╭─ Data segment

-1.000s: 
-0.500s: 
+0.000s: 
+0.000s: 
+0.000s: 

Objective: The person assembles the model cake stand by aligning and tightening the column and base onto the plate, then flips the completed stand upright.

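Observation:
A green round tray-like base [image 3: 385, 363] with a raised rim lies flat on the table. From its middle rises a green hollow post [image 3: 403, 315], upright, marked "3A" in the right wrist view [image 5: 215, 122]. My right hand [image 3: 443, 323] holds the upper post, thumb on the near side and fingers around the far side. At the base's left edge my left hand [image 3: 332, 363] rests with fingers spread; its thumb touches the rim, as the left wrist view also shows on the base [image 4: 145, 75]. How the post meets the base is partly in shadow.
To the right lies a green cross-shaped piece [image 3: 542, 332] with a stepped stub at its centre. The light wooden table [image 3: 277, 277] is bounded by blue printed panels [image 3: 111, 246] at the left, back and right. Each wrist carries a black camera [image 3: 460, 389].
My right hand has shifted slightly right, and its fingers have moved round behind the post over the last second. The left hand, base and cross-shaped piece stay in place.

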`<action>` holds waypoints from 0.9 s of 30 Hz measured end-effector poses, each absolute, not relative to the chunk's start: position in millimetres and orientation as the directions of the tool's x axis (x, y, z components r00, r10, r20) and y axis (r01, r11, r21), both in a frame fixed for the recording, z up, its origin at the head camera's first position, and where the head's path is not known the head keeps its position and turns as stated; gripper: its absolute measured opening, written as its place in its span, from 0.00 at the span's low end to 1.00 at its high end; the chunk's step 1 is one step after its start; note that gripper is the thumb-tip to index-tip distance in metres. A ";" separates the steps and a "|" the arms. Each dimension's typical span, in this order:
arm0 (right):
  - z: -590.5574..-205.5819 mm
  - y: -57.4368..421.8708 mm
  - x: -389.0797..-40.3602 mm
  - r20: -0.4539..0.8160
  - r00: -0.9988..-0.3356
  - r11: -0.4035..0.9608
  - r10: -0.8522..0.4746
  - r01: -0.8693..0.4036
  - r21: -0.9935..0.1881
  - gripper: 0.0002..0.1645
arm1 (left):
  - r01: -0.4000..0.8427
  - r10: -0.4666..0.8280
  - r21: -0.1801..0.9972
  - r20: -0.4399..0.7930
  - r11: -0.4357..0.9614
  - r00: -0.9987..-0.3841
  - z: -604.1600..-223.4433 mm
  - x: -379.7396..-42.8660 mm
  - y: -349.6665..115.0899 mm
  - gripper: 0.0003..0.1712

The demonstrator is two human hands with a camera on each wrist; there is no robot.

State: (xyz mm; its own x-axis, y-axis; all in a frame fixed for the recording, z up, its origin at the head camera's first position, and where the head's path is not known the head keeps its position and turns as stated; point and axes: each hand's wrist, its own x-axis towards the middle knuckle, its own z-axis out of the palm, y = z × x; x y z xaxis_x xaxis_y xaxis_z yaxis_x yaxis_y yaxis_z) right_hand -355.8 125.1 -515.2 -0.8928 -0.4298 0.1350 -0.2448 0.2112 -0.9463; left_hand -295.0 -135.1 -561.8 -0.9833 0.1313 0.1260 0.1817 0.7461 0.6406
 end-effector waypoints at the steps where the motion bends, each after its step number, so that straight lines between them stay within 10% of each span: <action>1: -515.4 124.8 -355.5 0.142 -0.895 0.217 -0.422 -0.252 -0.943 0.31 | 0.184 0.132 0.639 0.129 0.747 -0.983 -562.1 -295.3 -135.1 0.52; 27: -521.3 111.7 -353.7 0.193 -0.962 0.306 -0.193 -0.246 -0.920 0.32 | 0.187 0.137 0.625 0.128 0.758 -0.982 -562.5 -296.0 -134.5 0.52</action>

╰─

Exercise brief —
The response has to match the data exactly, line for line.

The answer —
-1.000s: 
-0.500s: 
+0.000s: 
+0.000s: 
+0.000s: 

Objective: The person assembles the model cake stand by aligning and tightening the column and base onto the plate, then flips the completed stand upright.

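Observation:
A green round tray-like base [image 3: 385, 363] with a raised rim lies flat on the table. From its middle rises a green hollow post [image 3: 403, 315], upright, marked "3A" in the right wrist view [image 5: 215, 122]. My right hand [image 3: 443, 323] holds the upper post, thumb on the near side and fingers around the far side. At the base's left edge my left hand [image 3: 332, 363] rests with fingers spread; its thumb touches the rim, as the left wrist view also shows on the base [image 4: 145, 75]. How the post meets the base is partly in shadow.
To the right lies a green cross-shaped piece [image 3: 542, 332] with a stepped stub at its centre. The light wooden table [image 3: 277, 277] is bounded by blue printed panels [image 3: 111, 246] at the left, back and right. Each wrist carries a black camera [image 3: 460, 389].
My right hand has shifted slightly right, and its fingers have moved round behind the post over the last second. The left hand, base and cross-shaped piece stay in place.
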
`<action>` holds waypoints from 0.9 s of 30 Hz measured end-effector poses, each absolute, not relative to the chunk's start: position in millimetres and orientation as the directions of the tool's x axis (x, y, z components r00, r10, r20) and y axis (r01, r11, r21), both in a frame fixed for the recording, z up, its origin at the head camera's first position, and where the head's path is not known the head keeps its position and turns as stated; gripper: its absolute measured opening, written as its place in its span, from 0.00 at the span's low end to 1.00 at its high end; the chunk's step 1 is one step after its start; note that gripper is the thumb-tip to index-tip distance in metres. A ";" separates the steps and a "|" the arms. Each dimension's typical span, in this order:
arm0 (right):
  - z: -590.5574..-205.5819 mm
  - y: -57.4368..421.8708 mm
  - x: -389.0797..-40.3602 mm
  - r20: -0.4539..0.8160
  - r00: -0.9988..-0.3356
  - r11: -0.4035..0.9608
  - r10: -0.8522..0.4746
  - r01: -0.8693..0.4036
  - r21: -0.9935..0.1881
  - gripper: 0.0002..0.1645
arm1 (left):
  - r01: -0.4000..0.8427
  - r10: -0.4666..0.8280
  - r21: -0.1801..0.9972
  - r20: -0.4399..0.7930
  - r11: -0.4357..0.9614
  - r00: -0.9987..-0.3841
  - z: -604.1600..-223.4433 mm
  - x: -379.7396..-42.8660 mm
  - y: -349.6665..115.0899 mm
  - gripper: 0.0003..0.1712

The demonstrator is two human hands with a camera on each wrist; there is no robot.

State: (xyz mm; its own x-axis, y-axis; all in a frame fixed for the recording, z up, its origin at the head camera's first position, and where the head's path is not known the head keeps its position and turns as stated; point and axes: each hand's wrist, its own x-axis towards the middle knuckle, its own z-axis out of the palm, y = z × x; x y z xaxis_x xaxis_y xaxis_z yaxis_x yaxis_y yaxis_z) right_hand -355.8 125.1 -515.2 -0.8928 -0.4298 0.1350 -0.2448 0.2112 -0.9463; left_hand -295.0 -135.1 -561.8 -0.9833 0.1313 0.1260 0.1817 0.7461 0.6406
 end-effector waypoints at the steps where the motion bends, each after its step number, so that straight lines between them stay within 10% of each span: <action>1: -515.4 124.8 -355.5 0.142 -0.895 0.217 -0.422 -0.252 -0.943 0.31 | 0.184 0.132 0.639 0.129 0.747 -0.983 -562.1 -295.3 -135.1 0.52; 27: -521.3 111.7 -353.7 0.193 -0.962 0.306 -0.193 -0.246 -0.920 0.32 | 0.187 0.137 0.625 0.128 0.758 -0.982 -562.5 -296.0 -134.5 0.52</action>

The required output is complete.